Qualifying Recognized Overseas Pension scheme (QROPS)


A Qualifying Recognized Overseas Pension Scheme is a popular choice for overseas pension schemes because it offers UK citizens flexibility with investments and the transfer of funds to beneficiaries. However, there are some serious expatriate tax implications for expats interested in this specific pension scheme.


It’s important to note that the IRS doesn’t recognize QROPS plans as qualified pension accounts, which means transfers in and out of the account are considered taxable events – and must be reported on your expat tax return.


 One of the most attractive assets of a pension plan is the benefit of tax deferral– the ability to deposit money before it’s taxed – but this does not happen when you opt out of a UK qualified employer pension. Any gains on this type of account would be taxed at your highest US tax rate each year – even if you don’t withdraw any funds.


Further, most QROPS are considered to be Private Foreign Investment Companies (PFICs) by the IRS. PFICs require extensive record keeping and reporting to stay compliant with the IRS, and so often the time and expense negates the tax benefits of investing in a QROPS account. Lastly, you will need to determine whether a QROPS will trigger a FATCA filing requirement for you, utilizing the thresholds we expound upon later on.


US Expat Tax Deadlines 


Federal Tax Returns For US Expats in UK


If you’re an expat living abroad on Tax Day (typically April 15th unless this date falls on a weekend – April 18th in 2023), you receive an automatic two-month extension to file your federal expatriate taxes, changing the due date to June 15th (unless this date falls on a weekend). However, you may file an extension on top of that, postponing your tax due date until October 15th (unless this date falls on a weekend). Please note that any taxes owed are technically due on Tax Day and you are accruing interest on any amount owed until the IRS receives payment.



State Tax Returns For US Expats in UK


You may also have to file a state tax return if you lived or worked in the state at any point during the prior tax year, depending on from which state you moved. Most state deadlines follow the federal deadline, but there are some with their own due date requirements.



US Expat Tax Exclusions and Credits (Tax Advice For US-UK Expats)


The US is one of few countries that taxes the international income of its citizens and permanent residents who are living overseas.
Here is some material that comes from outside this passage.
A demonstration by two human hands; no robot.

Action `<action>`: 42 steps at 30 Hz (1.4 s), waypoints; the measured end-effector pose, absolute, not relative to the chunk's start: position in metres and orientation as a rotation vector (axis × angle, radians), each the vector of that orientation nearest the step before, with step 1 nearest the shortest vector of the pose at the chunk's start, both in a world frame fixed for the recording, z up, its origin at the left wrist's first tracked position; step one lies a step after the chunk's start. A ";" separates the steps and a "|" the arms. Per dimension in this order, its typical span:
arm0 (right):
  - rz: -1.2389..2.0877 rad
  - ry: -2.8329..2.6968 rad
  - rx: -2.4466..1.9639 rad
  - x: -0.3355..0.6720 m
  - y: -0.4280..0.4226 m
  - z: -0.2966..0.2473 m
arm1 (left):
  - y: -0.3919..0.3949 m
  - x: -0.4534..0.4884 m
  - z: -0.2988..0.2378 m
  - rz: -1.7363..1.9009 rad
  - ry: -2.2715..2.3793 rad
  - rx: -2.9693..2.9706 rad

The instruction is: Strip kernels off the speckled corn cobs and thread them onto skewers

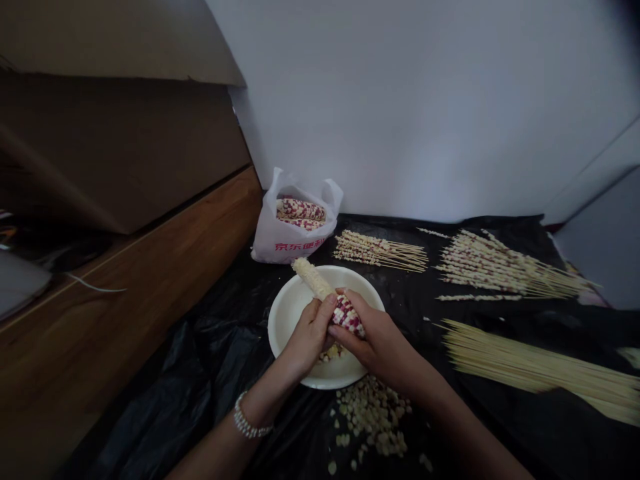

However, there are a number of ways American expats in the UK are protected from double taxation, including: 


 

  • Foreign Earned Income Exclusion (FEIE) – This decreases your taxable income on your expat taxes for a portion of foreign earned income (the first $107,600 for 2020 and $108,700 for 2021). 
  • Foreign Tax Credit – This lowers your tax bill on any remaining income (less the FEIE excluded amount) by certain amounts paid to a foreign government.
  • Foreign Housing Exclusion – This allows for an additional exclusion from income for certain amounts paid for household expenses occurring from living abroad.

 


FBAR & FATCA (Form 8938) 


FBAR


Foreign Bank Account Reporting (FBAR) was introduced by the Bank Secrecy Act of 1970 with the intention of discouraging and preventing tax evasion. The FBAR is reported to FinCEN rather than the IRS.FinCEN is the Treasury Department’s Financial Crimes Enforcement Network, and it is the organization that enforces FBAR compliance. FinCEN Form 114 is another name for the FBAR! You will need to file FBAR if the total amount of all of your foreign bank accounts exceeds $10,000.


What is Form 8938?


The Foreign Account Tax Compliance Act (FATCA) was enacted in 2010 as part of the HIRE Act, which includes legislation requiring US persons to report their foreign financial accounts and assets. US taxpayers use Form 8938 to satisfy their FATCA reporting obligations by submitting the form with their annual federal income tax return. You will need to file Form 8938 if the total value of assets is more than $50,000 on the last day of the tax year or more than $75,000 at any time during the year for expats who are filing single. Married individuals will need to file if the total value of assets is more than $100,000 on the last day of the tax year or more than $150,000 at any time during the year.